La gente está la espera de la hoja de ruta fiscal, pero Sánchez ha despachado esta  ansiedad con una afirmación  bastante ambigua pero nada comprometedora: habrá reforma fiscal  en el país cuando la economía se recupere y cuando el PIB vuelva a situarse en niveles cercanos a los de antes del desencadenamiento de la pandemia.

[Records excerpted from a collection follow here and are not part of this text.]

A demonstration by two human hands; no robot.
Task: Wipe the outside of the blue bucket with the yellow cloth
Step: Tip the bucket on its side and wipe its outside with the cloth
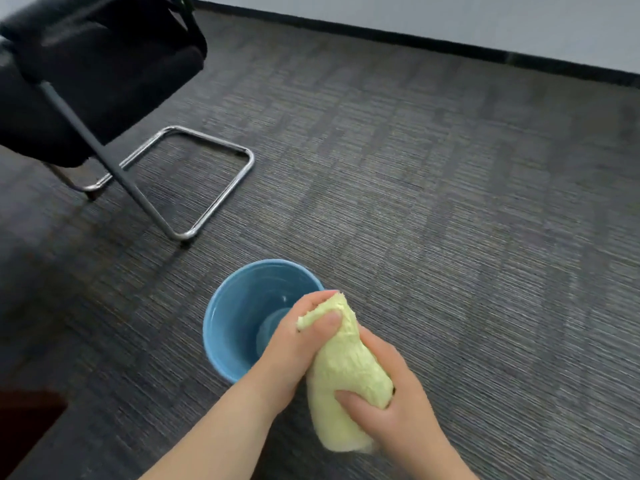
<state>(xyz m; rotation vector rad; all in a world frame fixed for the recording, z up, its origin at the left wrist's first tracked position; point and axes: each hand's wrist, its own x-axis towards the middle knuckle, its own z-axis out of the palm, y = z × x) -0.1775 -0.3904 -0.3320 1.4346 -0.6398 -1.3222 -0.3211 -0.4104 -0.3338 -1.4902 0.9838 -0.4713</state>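
Blue bucket (221, 327) on grey striped carpet (450, 220); black chair (104, 64); pale wall (450, 15).

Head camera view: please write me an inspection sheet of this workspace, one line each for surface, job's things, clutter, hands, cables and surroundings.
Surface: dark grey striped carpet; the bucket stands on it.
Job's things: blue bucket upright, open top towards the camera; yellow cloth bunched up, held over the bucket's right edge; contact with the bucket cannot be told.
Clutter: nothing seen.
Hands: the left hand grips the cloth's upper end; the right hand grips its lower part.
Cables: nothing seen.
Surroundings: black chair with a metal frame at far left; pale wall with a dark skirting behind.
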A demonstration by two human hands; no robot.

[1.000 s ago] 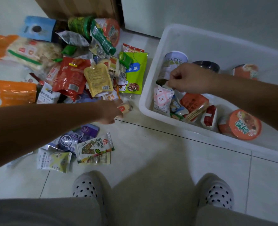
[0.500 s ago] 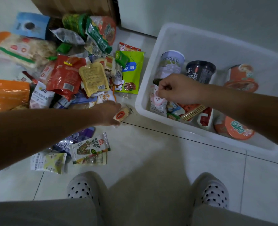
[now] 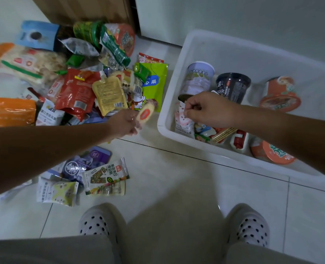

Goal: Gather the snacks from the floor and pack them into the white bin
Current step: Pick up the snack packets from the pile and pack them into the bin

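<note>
Glossy tiles [image 3: 176,187]; left hand [image 3: 124,123] pinches oval snack [image 3: 145,114], right hand [image 3: 209,109] a pouch [image 3: 182,123].

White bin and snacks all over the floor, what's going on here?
A person is packing snacks into the white plastic bin. The left hand holds a small round yellow-wrapped snack with a red label just outside the bin. The right hand is inside it, fingers pinching the top of a white pink-spotted packet. Many packets remain piled on the tiled floor.
</note>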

Esto significa que  hasta el año 2023 no habría que esperar nuevas aventuras fiscales.  Solo Nadia Calviño, la titular de Economía, se ha atrevido a decir estos días que  España necesita nuevas figuras fiscales y un mayor  nivel de recaudación a medio plazo.

El Ejecutivo, en suma, pasa por el tema de los impuestos con pies de plomo, no quiere despertar temores ni abrir frentes de beligerancia a pesar de que sus socios de Gobierno tienen muy clara en su presión permanente que hay  una clara exigencia de subir impuestos y de  castigar a los más ricos con tributos más acordes con la  ideología  que profesan los fieles de Iglesias.

La delicadeza con la que se está llevando a cabo la  nueva política fiscal ha dejado el hipotético aumento de tributos en manos de figuras todavía poco experimentadas y que entran de lleno en el caso de las hipótesis, incluso con  riesgos de conflicto internacional. Es el caso de la denominada “tasa Google” o algunas fórmulas tributarias que pretenden hacer pagar a las multinacionales, básicamente estadounidenses,  los tributos  que pueden recaer sobre las actividades tecnológicas de nuevo cuño, en donde las multinacionales americanas llevan la batuta.

El potencial recaudador de estas actividades resulta de momento incierto. También está a la vuelta de la esquina el debate sobre la tasa  financiera, un asunto que pone de los nervios a los bancos, ya en situación de acoso desde diversos frentes, como el que limita su capacidad de  reparto de beneficios. Están también los tributos que gravitan en torno a las actividades energéticas y que tratarán de reforzar la lucha contra el empeoramiento del medio ambiente y para mejorar el cambio climático.

El recorrido de los nuevos tributos es, por lo tanto, incierto  y de  compleja implantación, lo que indica que al final nos veremos abocados a  una revisión a fondo de todo el sistema del IVA y desde luego una subida, con audacia mayor o menor, según el equilibrio de fuerzas políticas, de las tasas que gravan la renta y el patrimonio de los ciudadanos más y mejor situados.